He is like Jesus, who is like God: he can think, will and feel - that is, he possesses all the attributes of any personality: intellect, emotion and will. He can be grieved and he can be quenched or stifled and ignored.
The Holy Spirit 'inspires' people to say what God wants them to say (or to write those things down). So prophets and Scripture are 'inspired' by the Spirit.
The Spirit guides us into the truth about Jesus, about ourselves and our sinfulness - and its consequence, judgment - and gives us the 'big picture' and God's will for the future (John 16:8-13).
When you become a Christian, the Holy Spirit enters your life, and he will never leave you. In a sense, he's a guest: you've let him in the front door. It's now an exciting (and sometimes scary) process letting him take control of every room in your home. (Perhaps you could imagine these rooms, invite him in, and talk about what he discovers there!).
He helps us to pray (Romans 8:26), to communicate to others about Christ (Mark 13:11), to love (Galatians 5:22), and to do what is right (1 John 2:27).
So be filled with the Spirit (Ephesians 5:18). You get drunk with wine by choosing the sort you want, imbibing it, and ingesting it. Then your behaviour exhibits some changes according to how much and how often you drink (changing - and eventually controlling - you). So with the Spirit, says Paul. But in one sense you don't get more of the Spirit; he gets more of you.
How am I filled with the Holy Spirit? First you must desire him - hungering and thirsting for what is right (Matthew 5:6). This involves confession of your sins (1 John 1:9). Then ask him to fill you: if you ask for anything he wants, he'll hear you (1 John 5:14,15). Thank him for filling you, and by faith live moment by moment, hour by hour, day by day in his power and under his direction.

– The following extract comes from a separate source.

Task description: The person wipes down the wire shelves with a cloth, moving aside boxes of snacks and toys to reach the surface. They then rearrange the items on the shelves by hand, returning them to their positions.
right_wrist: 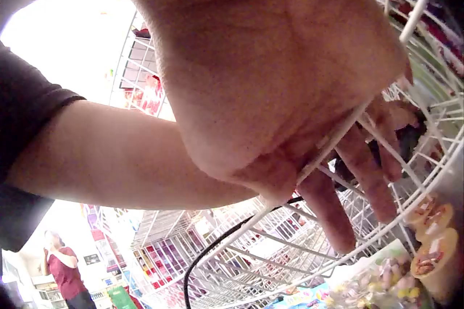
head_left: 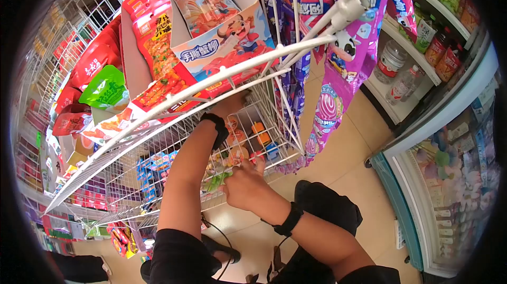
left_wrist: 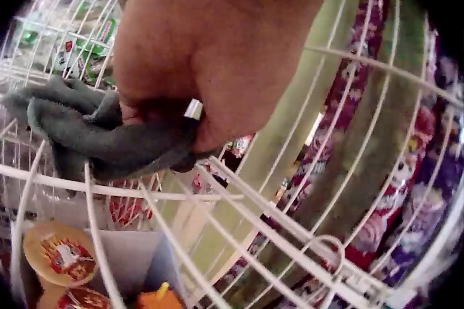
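Observation:
In the left wrist view, my left hand [left_wrist: 210, 55] holds a bunched dark grey cloth [left_wrist: 109, 131] against the white wires of a display rack [left_wrist: 43, 178]. The head view shows that arm reaching under the upper shelf, with the hand [head_left: 231, 105] partly hidden behind wires. My right hand [head_left: 248, 189] grips the front rim of the lower wire basket, its fingers [right_wrist: 330, 215] hooked over a wire. Inside the basket, close to both hands, sit round cups with orange lids [left_wrist: 61, 251] and bagged small candies [right_wrist: 380, 280].
Above my arms, the top shelf bears snack boxes [head_left: 227, 46] and red packets [head_left: 153, 36]. Purple candy bags [head_left: 338, 83] hang at the rack's right side. Farther right stands a teal-edged freezer [head_left: 404, 205]. Another person [right_wrist: 67, 273] stands in the background.

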Action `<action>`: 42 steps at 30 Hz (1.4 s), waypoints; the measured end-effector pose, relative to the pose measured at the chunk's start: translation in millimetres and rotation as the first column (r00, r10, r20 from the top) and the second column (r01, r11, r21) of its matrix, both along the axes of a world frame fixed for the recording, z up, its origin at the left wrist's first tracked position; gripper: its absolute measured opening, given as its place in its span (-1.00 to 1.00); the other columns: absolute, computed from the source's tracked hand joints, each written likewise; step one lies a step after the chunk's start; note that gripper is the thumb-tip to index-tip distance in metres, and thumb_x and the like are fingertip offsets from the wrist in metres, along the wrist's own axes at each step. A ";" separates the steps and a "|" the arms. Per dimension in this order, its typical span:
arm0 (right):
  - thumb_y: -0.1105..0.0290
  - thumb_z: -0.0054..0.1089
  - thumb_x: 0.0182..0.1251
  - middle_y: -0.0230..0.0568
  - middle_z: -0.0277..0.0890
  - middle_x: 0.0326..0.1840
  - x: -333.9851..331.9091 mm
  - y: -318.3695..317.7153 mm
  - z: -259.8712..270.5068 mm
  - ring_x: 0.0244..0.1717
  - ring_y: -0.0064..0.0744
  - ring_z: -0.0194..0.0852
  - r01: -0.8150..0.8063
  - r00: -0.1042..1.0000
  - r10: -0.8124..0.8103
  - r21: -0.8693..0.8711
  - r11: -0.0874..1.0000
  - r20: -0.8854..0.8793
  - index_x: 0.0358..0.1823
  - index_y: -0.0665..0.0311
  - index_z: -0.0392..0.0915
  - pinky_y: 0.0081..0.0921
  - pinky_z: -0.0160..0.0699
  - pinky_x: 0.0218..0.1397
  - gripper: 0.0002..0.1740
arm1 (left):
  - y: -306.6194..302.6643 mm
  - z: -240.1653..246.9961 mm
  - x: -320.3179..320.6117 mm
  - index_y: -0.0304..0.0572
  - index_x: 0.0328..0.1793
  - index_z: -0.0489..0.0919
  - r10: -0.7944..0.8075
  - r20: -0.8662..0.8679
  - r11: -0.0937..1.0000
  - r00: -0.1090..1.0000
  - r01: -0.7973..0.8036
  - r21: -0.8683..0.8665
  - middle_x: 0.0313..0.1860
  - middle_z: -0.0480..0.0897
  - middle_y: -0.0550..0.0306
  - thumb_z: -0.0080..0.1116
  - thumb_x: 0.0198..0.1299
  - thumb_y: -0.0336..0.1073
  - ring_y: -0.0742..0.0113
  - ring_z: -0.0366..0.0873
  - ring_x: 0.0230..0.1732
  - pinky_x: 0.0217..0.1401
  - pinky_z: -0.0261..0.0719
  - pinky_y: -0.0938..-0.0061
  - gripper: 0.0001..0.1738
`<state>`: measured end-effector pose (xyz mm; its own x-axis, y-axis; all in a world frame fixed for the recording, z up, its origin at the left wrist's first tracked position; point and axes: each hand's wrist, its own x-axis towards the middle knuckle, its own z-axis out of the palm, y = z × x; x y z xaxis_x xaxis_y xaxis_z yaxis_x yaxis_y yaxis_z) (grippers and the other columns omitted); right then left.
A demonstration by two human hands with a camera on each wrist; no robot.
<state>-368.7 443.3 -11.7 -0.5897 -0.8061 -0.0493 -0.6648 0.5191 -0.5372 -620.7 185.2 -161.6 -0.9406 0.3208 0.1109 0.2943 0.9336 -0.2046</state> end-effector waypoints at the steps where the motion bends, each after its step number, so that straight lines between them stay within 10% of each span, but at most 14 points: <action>1: 0.18 0.06 0.22 -0.02 0.54 -0.24 -0.4 1.2 -1.0 0.08 -0.03 0.24 0.004 1.000 -0.004 0.002 1.000 0.020 -0.44 0.25 0.69 0.26 -0.23 0.23 -0.67 | -34.9 -34.5 -24.7 -0.21 0.23 0.43 0.000 0.000 1.000 1.000 0.000 0.000 -0.06 0.55 -0.26 -0.03 0.14 -0.32 -0.10 0.49 0.02 0.13 0.39 0.12 -0.52; 4: 0.17 0.05 0.23 -0.01 0.54 -0.23 -1.3 0.9 -0.2 0.09 -0.03 0.23 0.001 0.999 -0.001 -0.002 1.000 0.037 -0.44 0.26 0.69 0.27 -0.23 0.23 -0.66 | -60.3 -33.4 -39.0 -0.28 0.01 0.50 0.049 -0.604 0.916 0.796 -0.277 -0.290 -0.12 0.58 -0.14 -0.13 0.25 -0.28 0.04 0.51 -0.08 0.06 0.44 0.18 -0.69; 10: 0.15 0.05 0.25 0.01 0.53 -0.20 -2.7 2.8 3.7 0.10 -0.02 0.22 -0.016 0.999 0.016 0.011 1.000 0.031 -0.41 0.27 0.69 0.30 -0.23 0.24 -0.64 | 5.2 18.8 -10.4 -0.28 -0.05 0.51 0.277 -0.186 0.944 0.943 -0.232 0.234 -0.19 0.55 -0.13 -0.05 0.22 -0.26 0.01 0.51 -0.14 -0.04 0.46 0.17 -0.72; 19: 0.24 0.08 0.15 -0.05 0.56 -0.20 -2.3 -0.7 1.5 0.22 0.11 0.19 0.022 1.000 -0.023 0.027 0.999 0.018 -0.36 0.14 0.72 0.21 -0.27 0.27 -0.75 | 28.1 6.4 -35.6 -0.29 -0.13 0.54 0.109 -0.268 0.978 0.957 -0.055 0.200 -0.29 0.52 -0.10 0.08 0.18 -0.24 -0.03 0.51 -0.22 -0.20 0.50 0.15 -0.73; 22: 0.23 0.07 0.16 -0.05 0.56 -0.20 -3.9 1.2 5.1 0.22 0.11 0.18 -0.013 0.999 0.011 0.057 0.998 0.033 -0.37 0.13 0.72 0.19 -0.28 0.28 -0.75 | 49.8 38.3 -23.8 -0.20 0.04 0.53 0.240 0.038 0.957 0.970 -0.243 0.160 -0.12 0.54 -0.20 0.02 0.21 -0.31 -0.12 0.49 -0.04 -0.01 0.47 0.17 -0.71; 42: 0.17 0.06 0.21 -0.03 0.55 -0.23 -2.7 1.3 9.1 0.16 0.04 0.22 0.019 1.000 -0.019 0.038 0.999 0.004 -0.37 0.21 0.70 0.25 -0.25 0.27 -0.69 | 37.9 19.9 -19.9 -0.19 0.06 0.52 0.224 0.059 0.946 0.973 -0.232 0.228 -0.07 0.52 -0.21 0.00 0.21 -0.33 -0.12 0.47 0.01 0.06 0.42 0.18 -0.70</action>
<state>-371.4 444.7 -2.6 -0.6045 -0.7923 -0.0821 -0.6524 0.5516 -0.5197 -640.6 223.1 -141.6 -0.9899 0.0665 0.1255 0.0710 0.9970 0.0318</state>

He wants to change you, though your basic temperament remains the same. Paul, for example, was a very aggressive person before his conversion but the Spirit redirected all that emotional energy towards more positive ends. Being 'filled with the Spirit' simply means being controlled by him.
Are you supposed to 'feel' anything when the Spirit comes into your life? Yes and no. Some do, some don't. Some have a 'peak experience' - for a few it's quite powerful. For others it's quite a matter-of-fact transaction. The Spirit operates uniquely in each of us. Remember, he's like the wind - sometimes a hurricane, sometimes a gentle breeze.
Indeed, Paul and Luke describe receiving the Spirit in different ways. For Paul 'receiving' the Spirit makes us God's children (Romans 8:15). For Luke 'receiving' the Spirit gives us power (Acts 1:8). However, Paul also writes about receiving the Spirit with accompanying miracles (Galatians 3:1-5). Christians today generally follow either Luke or Paul on this point - the Pentecostals like Luke, the evangelicals Paul. In the early church, 'Spirit' and 'Word' went hand in hand. Let us combine both Luke and Paul: allowing the Spirit to make us holy, give us wisdom and endue us with power. Throughout the world, where 'signs and wonders' accompany the proclamation of the good news the church is dynamic and alive. However the great need for those young churches is Bible teaching - but without losing their enthusiasm. More of that later.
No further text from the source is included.